* [WORK TO BE COMPLETED] Your job is to set down the stretch of entries that opens with the line containing "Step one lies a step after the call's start" and closes with the line containing "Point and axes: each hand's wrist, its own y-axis". Keep both end lines, copy each exactly, and add nothing.

=== Begin Enclosure ===

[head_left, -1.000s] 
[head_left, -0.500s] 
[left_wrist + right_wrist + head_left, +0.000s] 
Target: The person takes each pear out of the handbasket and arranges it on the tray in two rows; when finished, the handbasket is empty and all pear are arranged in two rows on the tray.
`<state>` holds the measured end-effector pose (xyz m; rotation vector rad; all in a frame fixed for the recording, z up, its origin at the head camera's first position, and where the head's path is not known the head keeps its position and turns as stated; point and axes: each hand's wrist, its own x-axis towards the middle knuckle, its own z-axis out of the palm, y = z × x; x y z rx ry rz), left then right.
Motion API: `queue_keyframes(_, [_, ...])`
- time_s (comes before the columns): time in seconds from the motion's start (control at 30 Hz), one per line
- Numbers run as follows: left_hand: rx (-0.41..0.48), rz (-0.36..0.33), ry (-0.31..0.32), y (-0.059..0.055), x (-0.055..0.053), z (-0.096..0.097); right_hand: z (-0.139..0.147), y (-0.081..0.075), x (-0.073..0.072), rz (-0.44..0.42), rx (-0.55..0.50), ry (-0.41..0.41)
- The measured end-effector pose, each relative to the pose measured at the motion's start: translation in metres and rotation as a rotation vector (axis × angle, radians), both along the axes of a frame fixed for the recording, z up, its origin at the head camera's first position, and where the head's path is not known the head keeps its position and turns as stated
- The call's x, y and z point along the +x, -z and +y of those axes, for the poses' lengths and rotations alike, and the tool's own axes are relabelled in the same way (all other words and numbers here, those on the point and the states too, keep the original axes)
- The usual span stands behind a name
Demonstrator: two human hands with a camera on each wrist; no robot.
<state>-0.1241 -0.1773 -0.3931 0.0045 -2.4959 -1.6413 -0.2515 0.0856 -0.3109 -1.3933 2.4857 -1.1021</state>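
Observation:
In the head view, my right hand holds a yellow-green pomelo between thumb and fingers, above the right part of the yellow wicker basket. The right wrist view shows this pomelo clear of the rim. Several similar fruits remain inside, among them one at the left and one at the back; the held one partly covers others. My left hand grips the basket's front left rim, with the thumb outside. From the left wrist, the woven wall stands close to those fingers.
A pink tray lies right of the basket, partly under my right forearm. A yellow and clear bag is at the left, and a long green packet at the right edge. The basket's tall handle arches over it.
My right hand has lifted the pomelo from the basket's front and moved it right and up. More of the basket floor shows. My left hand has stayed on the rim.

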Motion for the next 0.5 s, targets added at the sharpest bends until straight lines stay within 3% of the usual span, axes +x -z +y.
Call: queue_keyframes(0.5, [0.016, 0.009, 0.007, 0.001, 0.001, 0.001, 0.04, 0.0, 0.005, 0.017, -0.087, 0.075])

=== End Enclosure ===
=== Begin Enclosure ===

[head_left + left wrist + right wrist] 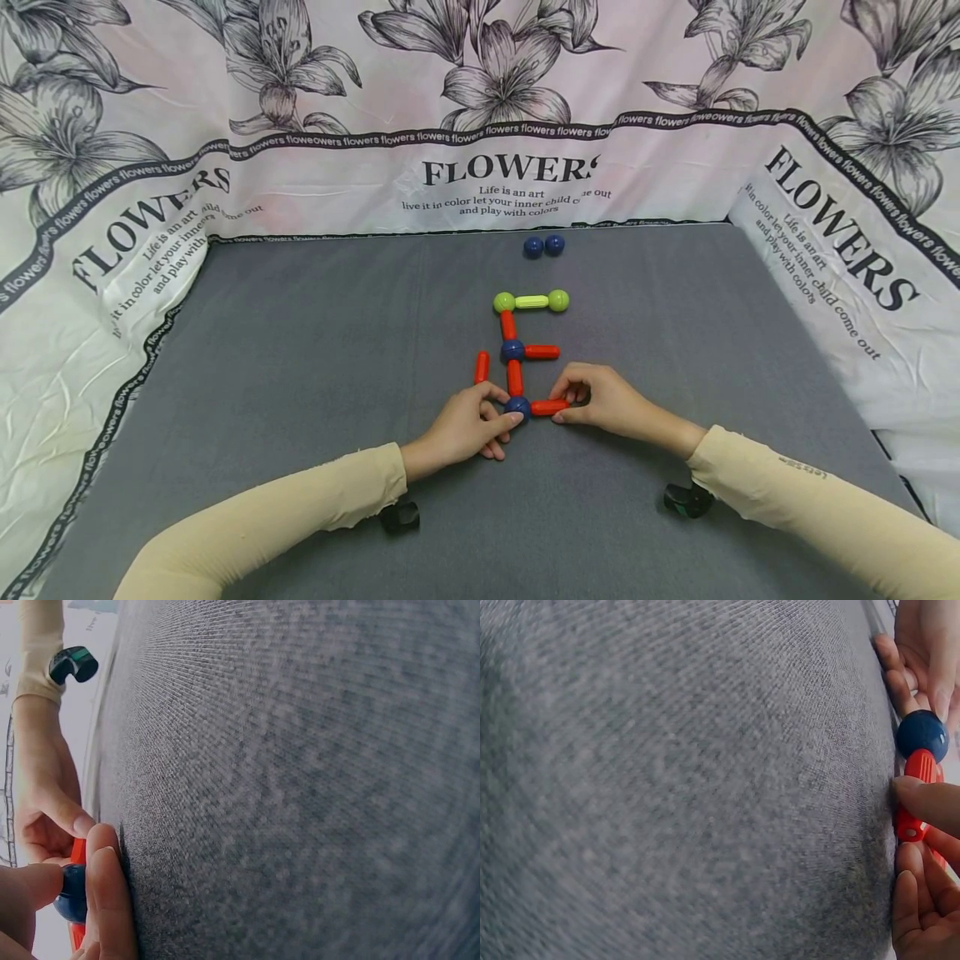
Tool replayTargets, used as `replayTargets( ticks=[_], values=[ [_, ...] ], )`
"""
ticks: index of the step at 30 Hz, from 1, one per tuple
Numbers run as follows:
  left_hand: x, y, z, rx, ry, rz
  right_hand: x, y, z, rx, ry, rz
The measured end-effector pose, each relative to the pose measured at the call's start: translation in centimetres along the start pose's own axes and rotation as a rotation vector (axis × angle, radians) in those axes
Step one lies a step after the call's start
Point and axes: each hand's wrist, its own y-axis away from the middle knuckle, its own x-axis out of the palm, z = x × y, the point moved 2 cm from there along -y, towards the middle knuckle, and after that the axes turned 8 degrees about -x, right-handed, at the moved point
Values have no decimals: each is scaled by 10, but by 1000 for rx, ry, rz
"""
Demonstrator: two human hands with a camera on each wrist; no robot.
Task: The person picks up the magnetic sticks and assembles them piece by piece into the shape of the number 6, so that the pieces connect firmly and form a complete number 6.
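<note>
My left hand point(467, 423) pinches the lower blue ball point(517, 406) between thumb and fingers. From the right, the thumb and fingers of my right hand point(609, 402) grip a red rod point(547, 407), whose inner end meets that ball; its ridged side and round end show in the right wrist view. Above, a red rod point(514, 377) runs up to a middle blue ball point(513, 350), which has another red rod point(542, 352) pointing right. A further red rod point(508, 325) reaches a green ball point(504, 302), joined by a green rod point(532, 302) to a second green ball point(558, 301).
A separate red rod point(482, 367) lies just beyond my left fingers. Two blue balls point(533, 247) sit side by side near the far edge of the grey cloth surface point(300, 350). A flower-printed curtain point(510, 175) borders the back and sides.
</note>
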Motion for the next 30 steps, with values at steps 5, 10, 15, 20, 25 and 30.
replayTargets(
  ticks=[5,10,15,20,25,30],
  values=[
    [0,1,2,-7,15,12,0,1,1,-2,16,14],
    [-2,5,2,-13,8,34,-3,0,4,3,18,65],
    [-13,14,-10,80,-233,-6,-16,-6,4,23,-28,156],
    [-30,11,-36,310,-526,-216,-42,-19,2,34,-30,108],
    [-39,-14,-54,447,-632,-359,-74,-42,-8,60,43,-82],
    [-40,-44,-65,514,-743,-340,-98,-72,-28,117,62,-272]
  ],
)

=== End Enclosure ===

* [ANSWER FOR THIS EXERCISE]
Step one lies a step after the call's start
Point and axes: each hand's wrist, its own y-axis away from the middle knuckle, its own x-axis out of the palm, z = x × y, the point moved 2 cm from there along -y, towards the middle knuckle, and after that the axes turned 8 degrees about -x, right-handed, at the moved point

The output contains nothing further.